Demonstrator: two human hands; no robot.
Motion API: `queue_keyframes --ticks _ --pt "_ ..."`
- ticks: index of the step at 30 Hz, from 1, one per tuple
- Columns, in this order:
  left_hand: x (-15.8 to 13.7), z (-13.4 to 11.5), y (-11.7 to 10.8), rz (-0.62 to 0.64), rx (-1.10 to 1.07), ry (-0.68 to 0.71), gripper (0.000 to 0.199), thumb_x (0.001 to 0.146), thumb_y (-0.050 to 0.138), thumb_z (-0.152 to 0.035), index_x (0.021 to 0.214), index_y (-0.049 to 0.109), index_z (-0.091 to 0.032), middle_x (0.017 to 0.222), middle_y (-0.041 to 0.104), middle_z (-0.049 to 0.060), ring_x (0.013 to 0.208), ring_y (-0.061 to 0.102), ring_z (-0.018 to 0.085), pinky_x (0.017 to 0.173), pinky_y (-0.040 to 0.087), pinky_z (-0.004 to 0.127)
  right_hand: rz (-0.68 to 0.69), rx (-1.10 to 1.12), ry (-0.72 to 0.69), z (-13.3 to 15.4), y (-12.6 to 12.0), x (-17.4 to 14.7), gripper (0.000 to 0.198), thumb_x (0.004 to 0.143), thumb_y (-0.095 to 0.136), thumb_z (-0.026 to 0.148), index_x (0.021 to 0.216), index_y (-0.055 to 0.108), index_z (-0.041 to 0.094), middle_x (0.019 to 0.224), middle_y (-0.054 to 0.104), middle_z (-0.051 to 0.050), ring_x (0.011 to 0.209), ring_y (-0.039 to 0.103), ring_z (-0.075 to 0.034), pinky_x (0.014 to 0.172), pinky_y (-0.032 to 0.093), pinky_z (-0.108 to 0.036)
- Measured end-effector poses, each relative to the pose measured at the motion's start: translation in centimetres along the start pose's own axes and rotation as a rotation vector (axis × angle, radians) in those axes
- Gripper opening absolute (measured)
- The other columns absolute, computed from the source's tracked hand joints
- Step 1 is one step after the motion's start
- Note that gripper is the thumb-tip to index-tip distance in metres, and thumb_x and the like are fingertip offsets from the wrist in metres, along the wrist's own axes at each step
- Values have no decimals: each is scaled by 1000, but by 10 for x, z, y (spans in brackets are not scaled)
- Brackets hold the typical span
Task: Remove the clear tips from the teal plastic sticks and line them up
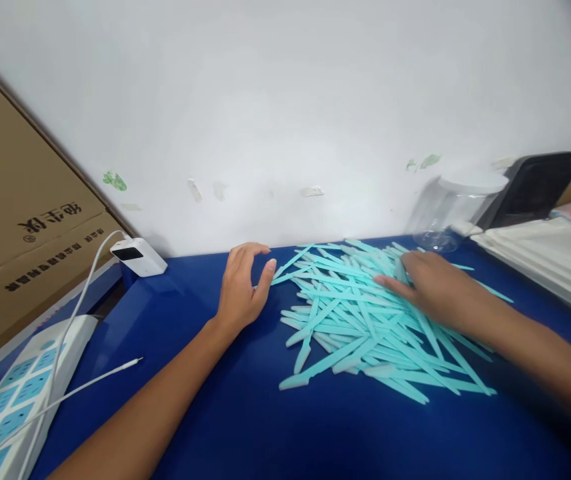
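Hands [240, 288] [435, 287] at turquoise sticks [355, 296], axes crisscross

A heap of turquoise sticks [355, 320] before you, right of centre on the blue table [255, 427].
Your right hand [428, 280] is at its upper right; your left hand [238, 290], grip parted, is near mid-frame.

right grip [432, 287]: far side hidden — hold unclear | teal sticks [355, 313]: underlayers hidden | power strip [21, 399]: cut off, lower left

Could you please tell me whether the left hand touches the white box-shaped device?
Apart; the head view shows blue tabletop between the left hand and white box-shaped device.
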State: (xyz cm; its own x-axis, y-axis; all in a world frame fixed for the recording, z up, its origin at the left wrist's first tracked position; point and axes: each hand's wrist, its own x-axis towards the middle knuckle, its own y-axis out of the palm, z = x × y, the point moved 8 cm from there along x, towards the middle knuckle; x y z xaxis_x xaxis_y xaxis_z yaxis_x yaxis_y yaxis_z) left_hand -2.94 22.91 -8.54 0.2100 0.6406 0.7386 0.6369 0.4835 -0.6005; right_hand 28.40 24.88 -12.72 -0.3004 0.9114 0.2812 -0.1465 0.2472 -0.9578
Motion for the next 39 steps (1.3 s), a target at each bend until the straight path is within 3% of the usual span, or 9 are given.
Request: queue_keyframes --ticks 8,15,22,28,32,35,39 --pt "0 -1 0 2 -3 -4 19 104 54 -31 118 62 -21 116 69 9 115 60 24 103 49 43 80 -24 79 4 1 -3 40 103 37 61 88 42 25 57 50 -1 50 46 -23 52 23 -34" --pt "-2 -3 2 20 -7 3 18 104 54 -31 116 63 -21 112 70 8 110 62 23 99 51 40 63 -103 31 13 -12 -2 29 106 37 51 94 39 24 71 60 -6 56 56 -27 51 23 -33" --pt "-2 -7 5 42 -36 14 15 103 56 -30 112 64 -21 109 71 7 106 63 22 96 52 39 -13 -191 58 12 -26 -1 27 108 34 46 98 43 23 77 63 -10 53 55 -25 51 17 -32" --pt "-2 -9 8 54 -38 56 12 103 55 -28 101 65 -22 102 72 7 105 64 23 97 52 42 -115 -122 75 18 -43 -1 22 109 31 40 101 42 22 89 63 -13 62 56 -27 56 20 -32" --pt "-3 -12 8 51 -44 72 11 102 56 -27 103 65 -22 101 72 7 105 64 23 98 53 42 -213 61 122 21 -57 -4 25 107 38 41 88 31 26 70 50 -3 55 46 -22 56 24 -33" --pt "-4 -17 6 50 -56 74 12 102 57 -27 108 65 -21 106 72 8 108 64 23 98 53 41 -250 212 59 31 -60 -6 31 105 42 43 84 27 27 63 41 2 52 43 -21 56 27 -32" --pt "-5 -26 8 106 -79 95 18 103 54 -28 116 64 -21 112 72 10 113 63 24 100 53 43 -225 350 -6 42 -52 -9 26 105 42 44 87 33 27 61 46 2 53 48 -22 56 33 -32"
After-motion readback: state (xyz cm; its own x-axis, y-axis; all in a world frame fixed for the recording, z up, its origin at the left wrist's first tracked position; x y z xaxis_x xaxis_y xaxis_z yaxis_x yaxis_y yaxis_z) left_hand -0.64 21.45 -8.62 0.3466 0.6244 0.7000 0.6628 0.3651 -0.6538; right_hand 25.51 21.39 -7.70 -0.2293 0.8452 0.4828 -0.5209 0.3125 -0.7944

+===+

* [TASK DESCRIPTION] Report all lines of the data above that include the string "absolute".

* [ANSWER AREA]
- Gripper opening absolute (measured)
- The other columns absolute, computed from the source's tracked hand joints

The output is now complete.